Amyotrophic lateral sclerosis (ALS) is a progressive degenerative motor neuron disease for which there is currently no treatment. Using zebrafish as a model, genes were discovered that could play a role in the progression of ALS. The Laboratory of Neurobiology (KU Leuven & VIB, Belgium) has identified a molecule that could be a target for a future ALS treatment. This study was published in Nature Medicine.

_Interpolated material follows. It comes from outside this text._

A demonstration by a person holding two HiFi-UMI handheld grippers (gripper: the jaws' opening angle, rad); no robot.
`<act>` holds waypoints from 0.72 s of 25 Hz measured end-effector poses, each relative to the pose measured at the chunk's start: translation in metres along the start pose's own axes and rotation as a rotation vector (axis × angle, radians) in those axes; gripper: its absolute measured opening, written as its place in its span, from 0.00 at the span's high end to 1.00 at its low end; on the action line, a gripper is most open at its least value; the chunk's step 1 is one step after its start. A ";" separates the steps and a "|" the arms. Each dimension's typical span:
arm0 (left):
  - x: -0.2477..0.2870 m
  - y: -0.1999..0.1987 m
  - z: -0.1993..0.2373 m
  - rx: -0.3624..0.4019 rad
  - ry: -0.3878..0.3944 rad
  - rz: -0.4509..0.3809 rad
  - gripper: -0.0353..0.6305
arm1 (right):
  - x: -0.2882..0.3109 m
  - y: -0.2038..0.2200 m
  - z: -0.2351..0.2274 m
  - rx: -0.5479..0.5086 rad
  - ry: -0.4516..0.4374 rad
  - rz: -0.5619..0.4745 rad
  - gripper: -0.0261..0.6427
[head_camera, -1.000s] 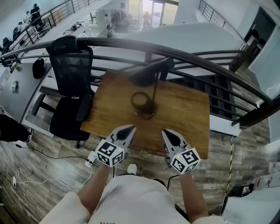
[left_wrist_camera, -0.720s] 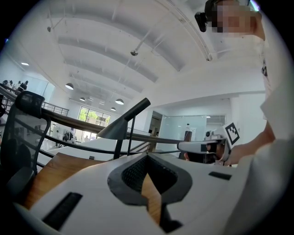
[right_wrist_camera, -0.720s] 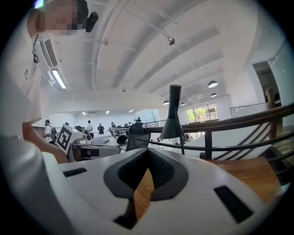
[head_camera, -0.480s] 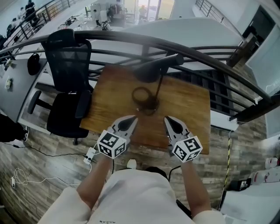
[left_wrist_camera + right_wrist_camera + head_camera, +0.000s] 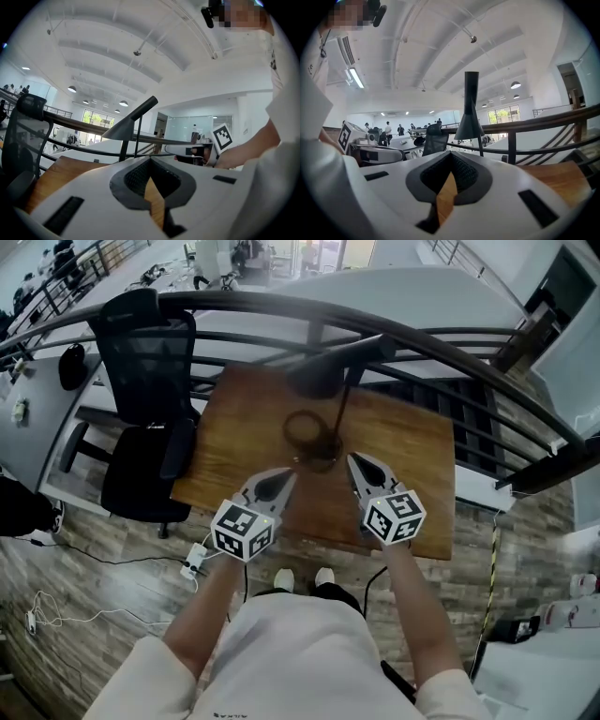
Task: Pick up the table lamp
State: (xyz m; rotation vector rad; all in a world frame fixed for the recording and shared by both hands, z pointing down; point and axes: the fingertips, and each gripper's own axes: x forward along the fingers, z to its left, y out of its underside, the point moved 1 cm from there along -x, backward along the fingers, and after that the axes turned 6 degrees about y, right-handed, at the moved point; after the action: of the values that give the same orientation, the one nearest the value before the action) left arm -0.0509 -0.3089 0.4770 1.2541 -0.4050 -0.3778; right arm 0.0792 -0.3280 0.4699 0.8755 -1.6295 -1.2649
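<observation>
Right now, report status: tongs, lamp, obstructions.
Left tongs shut, empty. Right tongs shut, empty. Lamp upright on table, not gripped. Nothing between tongs and lamp.

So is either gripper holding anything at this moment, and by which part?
Nothing is held. The left gripper and the right gripper are both shut and empty, neither on the table lamp.
</observation>
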 end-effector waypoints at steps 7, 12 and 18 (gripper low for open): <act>0.014 0.009 0.006 0.004 -0.031 0.018 0.94 | 0.030 0.020 -0.035 0.003 0.044 0.067 0.94; 0.020 0.012 0.006 -0.003 -0.067 0.013 0.94 | 0.047 0.028 -0.053 0.003 0.045 0.084 0.94; 0.028 0.008 0.003 -0.005 -0.102 0.001 0.94 | 0.072 0.007 -0.062 -0.027 0.006 0.041 0.94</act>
State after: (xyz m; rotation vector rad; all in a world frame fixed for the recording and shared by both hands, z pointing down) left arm -0.0275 -0.3234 0.4878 1.2328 -0.4913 -0.4432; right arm 0.1100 -0.4133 0.4980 0.8250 -1.6145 -1.2518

Zebrafish as a model for ALS
Using a new zebrafish model for ALS, the research team of Wim Robberecht (KU Leuven & VIB, Belgium) searched for genes that improved the phenotype of the disease. The EphA4 receptor was identified as a genetic factor that modifies the clinical picture of ALS in zebrafish. Eliminating this receptor in zebrafish corrected the axonal phenotype in zebrafish, while blocking the receptor in the mutant SOD1 mouse model, an established model of ALS, resulted in a significant improvement of the animals’ life expectancy. The research also showed a correlation in ALS patients between the expression level of the EphA4 receptor and the age at which the patients are diagnosed. ALS patients who express a low level of the receptor develop the disease later in life in comparison to ALS patients who have large amounts of the receptor. It was also discovered that EphA4 prevented neurons from recovering after damage and that the cells that were most susceptible to ALS expressed high levels of the receptor.
Proof-of-concept study
This study is very promising and proves that small model organisms such as zebrafish can be valuable tools in the search for a therapy for ALS. It also shows that molecules that are essential for the development of the nervous system can play a role in the mechanism of neurodegenerative disorders in adulthood. Finally, the results suggest that blocking EphA4 modifies the course of the disease, meaning that the receptor may be a good target for a future ALS drug. There is still a long road ahead before such a drug will be available to patients.
Relevant scientific publication
This research was published in Nature Medicine (Van Hoecke A. et al., EPHA4 is a disease modifier of amyotrophic lateral sclerosis, Nature Medicine 2012; 18(9):1418-1422).